Samsung Imagines You'Ll Control Your Nest Thermostat From Your Samsung Refrigerator. I Don'T Know About That, But Having Everything In A Single App Would Be Handy.

Samsung imagines you’ll control your Nest thermostat from your Samsung refrigerator. I don’t know about that, but having everything in a single app would be handy.

Samsung

Nest has been the complete opposite of open compared to SmartThings. As a company founded by former Apple employees, Nest has never been particularly concerned with cross-compatibility and was more focused on building a walled garden. Nest built the “Works with Nest” ecosystem, but it was never a complete smart home solution, and it never resulted in easy, open usage of Nest hardware. If we go back to the battle over NST Manager, Nest, even under Google, would break NST Manager all the time, seemingly on purpose. While the “Works with Nest” ecosystem let some companies sign up for Nest integration, the developer rules were so restrictive that NST Manager’s only workaround to get data out of the Nest hardware was to have users individually sign up to be their own “Nest Developers,” meaning they had to fill out a lengthy Web form, select the right permission, and generate a token, all so they could remotely control hardware that they purchased.

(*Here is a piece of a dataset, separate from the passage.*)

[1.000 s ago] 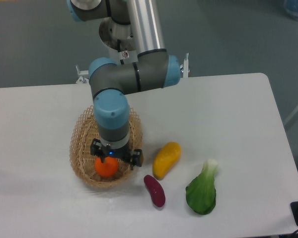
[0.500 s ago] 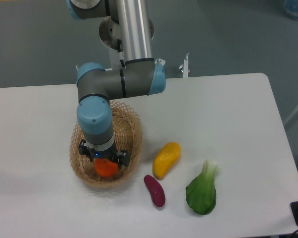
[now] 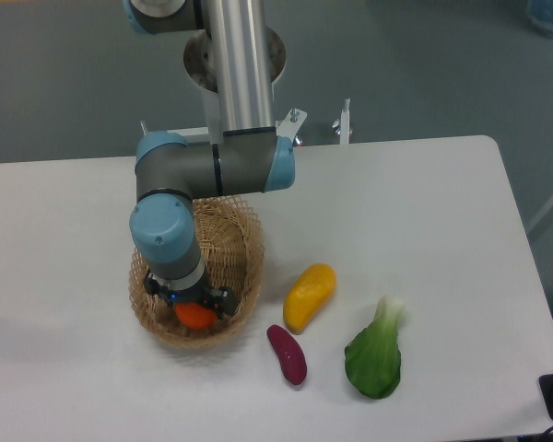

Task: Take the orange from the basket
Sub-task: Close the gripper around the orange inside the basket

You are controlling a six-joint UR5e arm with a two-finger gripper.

Google killed Works with Nest in 2019, which finally killed NST Manager for good, along with many other beloved Nest apps and integrations. Now, after years of acting like this, Google says it wants to play nice. “You’ll be able to access and control your Nest devices, like Nest cameras, thermostats and doorbells with the SmartThings app,” the company says. “And even Samsung smart home devices, like smart TVs and refrigerators.” That last bit sounds like Google will also be making a Tizen app for Samsung smart devices.

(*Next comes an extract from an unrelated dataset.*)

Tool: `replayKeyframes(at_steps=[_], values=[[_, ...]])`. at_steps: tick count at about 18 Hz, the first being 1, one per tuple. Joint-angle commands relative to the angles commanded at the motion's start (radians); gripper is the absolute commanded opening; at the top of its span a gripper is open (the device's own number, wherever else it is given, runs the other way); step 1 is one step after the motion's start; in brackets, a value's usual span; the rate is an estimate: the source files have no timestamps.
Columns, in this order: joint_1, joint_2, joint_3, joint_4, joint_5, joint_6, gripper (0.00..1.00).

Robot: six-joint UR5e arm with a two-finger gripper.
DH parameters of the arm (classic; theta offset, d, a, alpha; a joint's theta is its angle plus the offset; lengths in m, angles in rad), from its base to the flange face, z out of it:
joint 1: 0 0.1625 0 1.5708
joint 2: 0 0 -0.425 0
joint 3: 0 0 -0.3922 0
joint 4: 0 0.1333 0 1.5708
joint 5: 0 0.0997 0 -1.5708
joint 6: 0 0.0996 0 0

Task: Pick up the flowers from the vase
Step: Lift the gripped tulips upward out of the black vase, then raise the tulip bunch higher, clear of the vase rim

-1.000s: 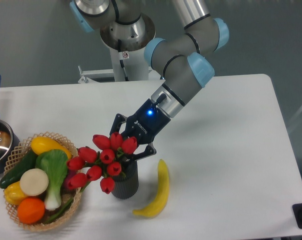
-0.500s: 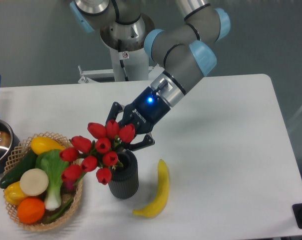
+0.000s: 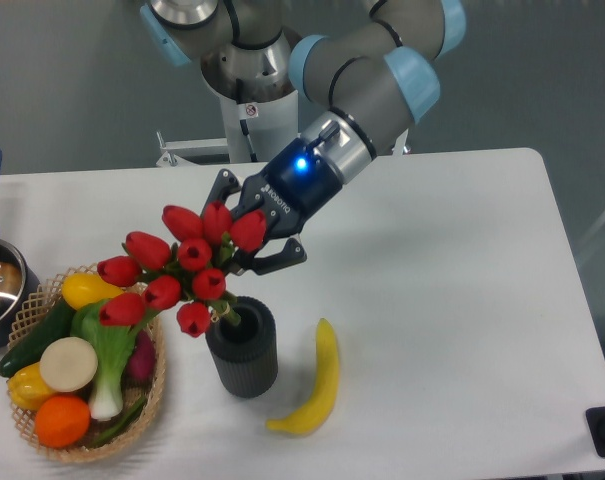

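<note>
Pinching the flowers, hand holds them tilted left, stems just above the vase mouth.

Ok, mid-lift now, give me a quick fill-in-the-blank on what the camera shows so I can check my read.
1. The gripper has its jaws shut on the ____.
2. The vase stands upright between the wicker basket and the yellow ____.
3. The flower buds are ____ in colour.
4. The orange lies in the ____.

Missing words: flowers; banana; red; basket.
</note>
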Motion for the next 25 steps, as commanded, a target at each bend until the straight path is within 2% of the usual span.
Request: replayKeyframes(at_steps=[11,15,20,25], values=[[0.015,-0.002,0.049,0.0,-0.118,-0.014,0.38],[0.055,-0.002,0.058,0.0,-0.199,-0.014,0.38],[0.069,-0.012,0.092,-0.002,-0.206,-0.012,0.38],[0.104,-0.02,0.091,-0.002,-0.206,-0.008,0.38]])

Google, Apple, Amazon, and Samsung are also partnered up for a future smart home ecosystem that someday, maybe, will be a real thing, called CHIP.

As a user of the Google and SmartThings ecosystem, there are a few things missing from the announcement that I would like to see. SmartThings is supporting Nest and Google, but I don’t see anything about Google reciprocating and supporting SmartThings better. Like I complained about in the Android 11 review (which included a Google Assistant-powered smart home control panel), Google’s smart home support is exclusionary toward devices that compete with Nest products. Google supports controlling SmartThings-compatible lights (and, really, every light imaginable), because Nest doesn’t make a light bulb or switch, but it doesn’t work with door locks, because Nest makes a door lock (Google and Samsung both seem to have forgotten about the Yale x Nest Lock in today’s announcement). Google’s “Nest Hub” smart display can show camera feeds, but only Nest camera feeds. The Nest exclusivity here isn’t doing Google any favors, and more open hardware support would really improve the appeal of the Nest Hub smart display.

This is definitely a departure from Google’s past behavior, but the company has done a lot of damage to its smart home users lately. Killing Works with Nest removed a lot of functionality that users rely on (and purchased hardware around), and the outcry was so loud that the company issued a half-hearted apology to users (but still killed the service). Google is also in the process of killing the Nest Secure, its $500 home security system, and it already blew up the primary music ecosystem for its smart speakers and, after weeks of downtime, replaced it with an inferior service. Since many smart home products need to be physically installed into your house, they are expected to be in service for a much longer timeframe than most tech products, and Google has been very bad at keeping services running lately. Maybe this will go a small way toward rehabbing Google’s smart home reputation.